Am I the only so-o-o-cialist in the world who is annoyed at the way my homeowner’s insurance floats ever upward to cover the cost of homes that people deliberately build in harm’s way? Does anyone else wonder why local governments issue building permits in disaster-prone areas and why state and federal governments do nothing to discourage or prevent people from moving into areas where lives and property are put at risk? Is there really any justification for having you and me pay when houses built in the way of floods, tornadoes, and fires are reduced to piles of ash or sodden sludge?

In 2004, disaster-related economic costs in this country exceeded $145 billion, up from the $3.9 billion annual cost in the 1950s. The problem is not so much storms and fires allegedly related to global warming but the fact that too many people are building in risky areas. In Canada, where an expanding population is moving into forest fire-prone areas, citizens saw their homowner’s premiums rise 4.3 percent in 2001 over the previous year, a rise of 9.4 percent from 1997.

New Orleans was known to be at risk of disastrous hurricane damage for years before Katrina struck. Yet people were allowed to continue living and building in districts that scientists and government agencies recognized would flood—and flood catastrophically—when a major hurricane hit the city. Little was done to rebuild the eroded marshes and barrier islands that, before human intervention, protected the site where the city stands. Many parts of the coastal Southeast are prone to powerful storms and major flooding; the Midwest is notorious for its tornadoes, yet people are permitted to live in flimsy mobile homes throughout these regions.

And then we have California: what possesses humanity to build its homes in canyons whose ecology is evolved to thrive in brushfire?

Yes. Chaparral actually needs fire to germinate. Nature has designed plants that grow along the West Coast to function like torches. They’re bombs waiting to explode. This is something that has been widely known for years. But how do we respond? We let people build deep in a fire zone, and then we underwrite their short-sightedness.

When an insurer pays to rebuild a house incinerated in one of these fires, the  operative word is we. The insurance company raises everyone’s rates to help cover its losses. This year the losses in California are likely to be huge. Topanga Canyon alone houses over 5,400 people. It is an area of extreme fire hazard and today is among many populated areas in the path of the vast wildfire presently consuming a large swath of Southern California, where more than 12,000 homes are at risk.

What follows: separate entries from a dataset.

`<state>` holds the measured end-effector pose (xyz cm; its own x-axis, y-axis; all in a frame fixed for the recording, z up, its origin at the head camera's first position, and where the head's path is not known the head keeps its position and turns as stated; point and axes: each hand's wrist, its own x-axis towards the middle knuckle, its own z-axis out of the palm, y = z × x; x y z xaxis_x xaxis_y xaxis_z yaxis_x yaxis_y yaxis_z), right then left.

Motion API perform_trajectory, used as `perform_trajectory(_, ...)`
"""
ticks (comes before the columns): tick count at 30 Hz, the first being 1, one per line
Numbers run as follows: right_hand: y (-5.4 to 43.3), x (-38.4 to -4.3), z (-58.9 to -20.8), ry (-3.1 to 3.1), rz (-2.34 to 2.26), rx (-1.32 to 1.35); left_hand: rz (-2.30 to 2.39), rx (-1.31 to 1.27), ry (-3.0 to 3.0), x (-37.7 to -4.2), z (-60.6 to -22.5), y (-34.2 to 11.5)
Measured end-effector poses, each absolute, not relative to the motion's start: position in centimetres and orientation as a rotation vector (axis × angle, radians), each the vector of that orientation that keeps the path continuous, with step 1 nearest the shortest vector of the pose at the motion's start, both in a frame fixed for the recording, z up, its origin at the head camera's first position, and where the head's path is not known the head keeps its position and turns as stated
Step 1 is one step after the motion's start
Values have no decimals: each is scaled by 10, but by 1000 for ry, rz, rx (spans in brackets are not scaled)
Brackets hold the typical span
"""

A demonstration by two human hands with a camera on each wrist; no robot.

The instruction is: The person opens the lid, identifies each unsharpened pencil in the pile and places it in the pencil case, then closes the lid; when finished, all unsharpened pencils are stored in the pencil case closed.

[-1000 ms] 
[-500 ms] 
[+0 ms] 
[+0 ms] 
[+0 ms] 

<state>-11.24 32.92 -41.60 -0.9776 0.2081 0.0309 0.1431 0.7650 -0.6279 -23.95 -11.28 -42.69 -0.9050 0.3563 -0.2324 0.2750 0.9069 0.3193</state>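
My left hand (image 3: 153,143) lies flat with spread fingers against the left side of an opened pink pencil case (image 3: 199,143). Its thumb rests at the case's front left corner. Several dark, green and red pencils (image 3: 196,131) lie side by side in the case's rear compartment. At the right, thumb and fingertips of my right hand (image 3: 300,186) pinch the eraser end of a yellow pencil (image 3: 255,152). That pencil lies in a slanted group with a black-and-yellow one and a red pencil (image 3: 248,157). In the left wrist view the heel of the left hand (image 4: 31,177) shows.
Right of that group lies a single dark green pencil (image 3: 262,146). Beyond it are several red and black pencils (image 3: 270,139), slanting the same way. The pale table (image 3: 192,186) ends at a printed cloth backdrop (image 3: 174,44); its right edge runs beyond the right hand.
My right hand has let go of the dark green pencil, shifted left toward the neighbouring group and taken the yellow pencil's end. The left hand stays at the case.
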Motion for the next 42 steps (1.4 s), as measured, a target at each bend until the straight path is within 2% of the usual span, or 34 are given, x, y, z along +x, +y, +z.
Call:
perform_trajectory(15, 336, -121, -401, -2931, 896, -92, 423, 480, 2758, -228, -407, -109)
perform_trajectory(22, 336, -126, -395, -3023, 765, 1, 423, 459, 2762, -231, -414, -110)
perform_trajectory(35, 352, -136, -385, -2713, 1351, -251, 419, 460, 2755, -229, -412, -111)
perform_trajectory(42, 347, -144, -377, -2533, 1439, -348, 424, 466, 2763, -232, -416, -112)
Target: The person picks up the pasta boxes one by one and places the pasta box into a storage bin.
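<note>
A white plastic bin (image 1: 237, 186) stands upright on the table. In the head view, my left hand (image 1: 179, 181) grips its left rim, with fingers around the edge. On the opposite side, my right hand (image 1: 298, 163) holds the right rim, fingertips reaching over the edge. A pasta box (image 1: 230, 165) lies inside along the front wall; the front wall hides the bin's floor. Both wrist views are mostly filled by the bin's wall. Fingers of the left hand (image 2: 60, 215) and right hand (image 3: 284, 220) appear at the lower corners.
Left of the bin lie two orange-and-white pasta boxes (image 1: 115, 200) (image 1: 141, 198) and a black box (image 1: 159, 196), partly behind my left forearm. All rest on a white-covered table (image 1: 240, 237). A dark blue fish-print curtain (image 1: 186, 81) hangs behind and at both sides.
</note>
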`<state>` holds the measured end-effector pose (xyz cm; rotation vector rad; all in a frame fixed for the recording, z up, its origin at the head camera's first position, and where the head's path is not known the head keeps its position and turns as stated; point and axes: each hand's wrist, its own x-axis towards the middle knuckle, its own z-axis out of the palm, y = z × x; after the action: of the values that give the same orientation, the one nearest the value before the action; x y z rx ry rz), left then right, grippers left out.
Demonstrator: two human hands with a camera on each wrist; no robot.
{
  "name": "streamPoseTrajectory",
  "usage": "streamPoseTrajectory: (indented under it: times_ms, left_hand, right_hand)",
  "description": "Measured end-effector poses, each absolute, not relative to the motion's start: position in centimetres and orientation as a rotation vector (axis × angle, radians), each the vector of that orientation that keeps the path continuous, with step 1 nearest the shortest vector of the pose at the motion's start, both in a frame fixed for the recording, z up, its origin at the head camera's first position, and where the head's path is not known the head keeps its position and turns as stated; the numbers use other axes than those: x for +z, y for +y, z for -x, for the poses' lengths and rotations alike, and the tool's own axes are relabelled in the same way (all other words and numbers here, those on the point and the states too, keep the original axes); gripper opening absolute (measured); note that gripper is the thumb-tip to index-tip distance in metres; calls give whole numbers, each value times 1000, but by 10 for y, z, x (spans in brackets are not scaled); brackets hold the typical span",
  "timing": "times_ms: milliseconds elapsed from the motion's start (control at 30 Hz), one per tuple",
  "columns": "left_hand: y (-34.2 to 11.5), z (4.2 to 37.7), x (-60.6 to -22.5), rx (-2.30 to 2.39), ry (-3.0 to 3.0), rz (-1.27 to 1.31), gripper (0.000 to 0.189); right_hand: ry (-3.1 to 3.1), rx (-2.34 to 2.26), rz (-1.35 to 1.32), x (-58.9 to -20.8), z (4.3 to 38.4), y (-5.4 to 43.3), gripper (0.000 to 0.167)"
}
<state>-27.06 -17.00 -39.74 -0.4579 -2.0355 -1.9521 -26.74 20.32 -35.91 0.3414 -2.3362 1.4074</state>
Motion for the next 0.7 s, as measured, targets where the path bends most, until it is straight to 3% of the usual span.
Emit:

Why should firefighters lose their lives and every homeowner in the country see their insurance costs soar because foolish people insist on living in the San Gabriel and Santa Monica mountains, areas where wildfires and mudslides are part of the local environment’s natural cycle? Instead of relying on insurance companies to cover untoward and foolish risk and then screaming when the companies refuse to insure homes in disaster-prone regions—or raise premiums out of sight—we should be passing laws that prohibit people from deliberately building  structures whose likely destruction will hit everyone’s pocketbooks.

Now, I yearn to get out of the city’s anthill as much as anyone else, and if I had enough money to build a manse in the Santa Monica hills, I’d be sorely tempted. But maybe if people who crave and can afford a pleasant, quiet environment were forced to stay in the city with the rest of us peons, we’d all have more livable cities! If, instead of running away from poorly planned, blight-ridden urban areas, wealthy homeowners lived in their cities, the money and political influence they would bring to the urb would fuel renovation, improvement, effective crime control, enforcement of noise abatement laws, better schools, walkable shopping districts, decent public transport, and green space.

And the rest of us would have lower homeowner’s insurance premiums.

Image: David S. Roberts, The Harris Fire on Mt. San Miguel
One homeowner died in this fire; his teenaged son suffered burns, as did four firefighters who attempted to rescue them. Four migrant workers also are thought to have died in the Harris fire. Nine hundred thousand people were evacuated, and a power emergency was declared after several major transmission lines, including the 500,000-volt power line from Arizona to San Diego, were damaged.

Health insurance flap settles down

Our Beloved Employer’s announcement that its only health insurance plan to cover the Mayo has been discontinued caused some annoyance among a number of employees. As it developed, I was not alone.

The HR website gave no clue as to what plans we will have for the open enrollment that starts today. One page says something about Aetna, but another page — dated 2007 — makes no mention of an Aetna plan. If you call on the phone or e-mail, they won’t tell you anything. Instead, they instruct you to attend one of the “benefits fairs” slated for this month.

So I trudged across campus to today’s “fair,” hoping to pick up some paperwork that will compare plans and maybe even say what hospitals are covered. No such luck: the two-hour “fair” amounted to an endless PowerPoint presentation! Attendance was standing-room only.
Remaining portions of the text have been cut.